You can see the joke if two terms are translated back into Hebrew…

22 The LORD God then built up into a woman the rib that he had taken from the man. When he brought her to the man, 23 the man said: “This one, at last, is bone of my bones and flesh of my flesh; This one shall be called ‘ishsha,’ for out of ‘ishah’ this one has been taken.”

If we translate the logic of the pun into English, and not the words, this is what it looks like…

22 The LORD God then built up into a woman the rib that he had taken from the man. When he brought her to the man, 23 the man said: “This one, at last, is bone of my bones and flesh of my flesh; This one shall be called ‘a herman,’ for out of ‘her man’ this one has been taken.”

Adam called Eve a “herman”!
 
Jesus must have had a sense of humor when He said :

Matthew 7:3
“Why do you look at the speck of sawdust in your brother’s eye and pay no attention to the plank in your own eye?
 
St. Basil the Great said that the Lord Jesus Christ never laughed. In the eulogy for his sister Macrina, St. Basil said that one of her greatest virtues was that she rarely ever smiled. St. Basil says more, “The Christian ought not to…indulge in jesting. He ought not to laugh nor even to suffer laugh makers.” St. Chrysostom said that the Lord nowhere laughed or even smiled, saying also that, “This world is not a theater in which we can laugh.”
Perhaps they were experiencing the dark night of the soul.God Bless
 
Oddly enough the sermon at tonight’s services included quotes from Eugene O’Neil’s play “Lazarus Laughed” which portrays Lazarus as filled with a humor he received from Jesus 😃

Remember two things differentiate us from the animals
We have souls and we have a sense of humor

Coincidence? …I think not! 😉

Now excuse me as I slip out of these wet clothes and into a dry martini
 
I’m reminded of a sermon preached by a crusty but lovable Franciscan priest, a fellow with a great sense of exasperated humor (imagine a cross between St. Jerome and Jack Benny), where he said Christ had to have had a sense of humor: “Look at the kind of guys He had for Apostles”.

And I remember Peter Kreeft writing somewhere, “Go to the zoo and look at an ostrich or a platypus and ask yourself if God is completely serious.”

Or St. Thomas More, about to have his head chopped off, moving aside the beard he grew in prison and making a joke to the executioner, “At least it didn’t commit ‘treason’…”

Or St. Francis playing “air violin” and singing to cheer up some gloomy-guses among his friars.

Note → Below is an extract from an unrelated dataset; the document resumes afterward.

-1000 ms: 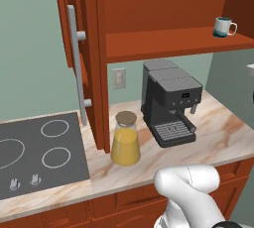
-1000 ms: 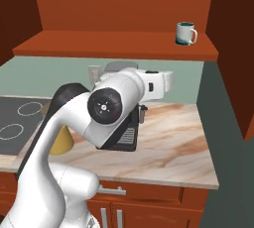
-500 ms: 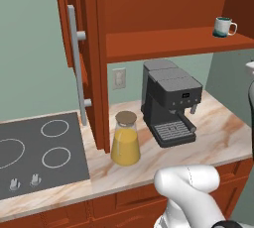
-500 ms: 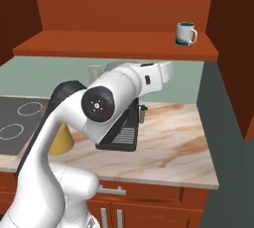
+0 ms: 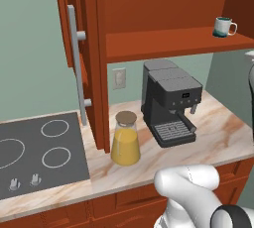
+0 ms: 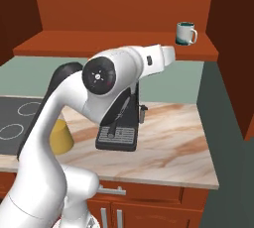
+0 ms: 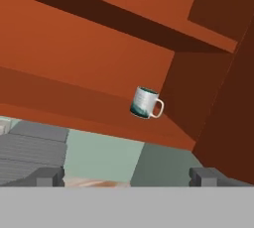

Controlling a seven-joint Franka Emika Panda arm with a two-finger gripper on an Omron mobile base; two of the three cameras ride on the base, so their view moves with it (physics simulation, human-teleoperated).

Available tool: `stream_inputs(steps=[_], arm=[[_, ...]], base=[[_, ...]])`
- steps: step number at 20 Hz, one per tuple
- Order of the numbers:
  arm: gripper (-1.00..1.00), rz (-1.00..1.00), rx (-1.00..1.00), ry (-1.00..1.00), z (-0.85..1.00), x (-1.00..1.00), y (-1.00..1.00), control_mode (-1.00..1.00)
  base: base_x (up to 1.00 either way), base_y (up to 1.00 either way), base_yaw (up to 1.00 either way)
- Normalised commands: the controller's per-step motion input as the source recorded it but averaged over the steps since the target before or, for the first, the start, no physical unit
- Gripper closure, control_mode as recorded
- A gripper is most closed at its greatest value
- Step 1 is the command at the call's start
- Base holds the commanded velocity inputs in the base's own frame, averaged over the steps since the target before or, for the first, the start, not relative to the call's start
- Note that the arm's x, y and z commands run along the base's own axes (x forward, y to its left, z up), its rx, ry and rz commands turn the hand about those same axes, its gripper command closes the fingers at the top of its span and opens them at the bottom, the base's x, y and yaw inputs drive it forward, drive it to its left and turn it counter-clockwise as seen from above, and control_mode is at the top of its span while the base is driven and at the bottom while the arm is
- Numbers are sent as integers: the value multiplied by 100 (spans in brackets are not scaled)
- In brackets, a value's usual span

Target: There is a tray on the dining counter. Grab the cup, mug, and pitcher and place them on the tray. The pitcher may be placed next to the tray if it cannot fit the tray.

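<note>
A white mug point(image 5: 224, 26) with a teal band stands upright on the open cabinet shelf at the upper right, handle to the right; it is also the mug point(image 6: 185, 33) and the mug point(image 7: 145, 103). My gripper point(image 7: 126, 176) is open and empty, pointing up at the mug from below and well short of it. The glass pitcher point(image 5: 125, 140), with a cork lid and orange liquid, stands on the counter beside the stovetop; my arm partly hides the pitcher point(image 6: 62, 138). The tray, the cup and the dining counter are out of view.
A dark coffee machine point(image 5: 168, 103) stands on the marbled counter point(image 5: 228, 138) under the shelf point(image 6: 119, 48). An open cabinet door point(image 5: 79, 63) with a long handle hangs left of the pitcher. A black stovetop point(image 5: 34, 147) lies at the left.
My hand has lifted and tilted upward toward the shelf with the mug. The jaws stay wide. The mug, the pitcher and the base have not moved.
</note>
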Motion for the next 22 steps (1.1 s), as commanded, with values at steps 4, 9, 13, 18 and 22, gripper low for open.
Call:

Or St. Ignatius Loyola, dancing a jig to cheer up St. Francis Xavier… and that must have been a really funny sight since St. Iggy walked with a pronounced limp…
 
It doesn’t make sense that Jesus never laughed. If he was fully human as well as divine, he must have laughed. Ever see a child who has not laughed? To have not laughed, he must have “turned off” that emotion, since that is what it is, a basic emotion. That is contradictory to what is taught as far as Jesus being fully human.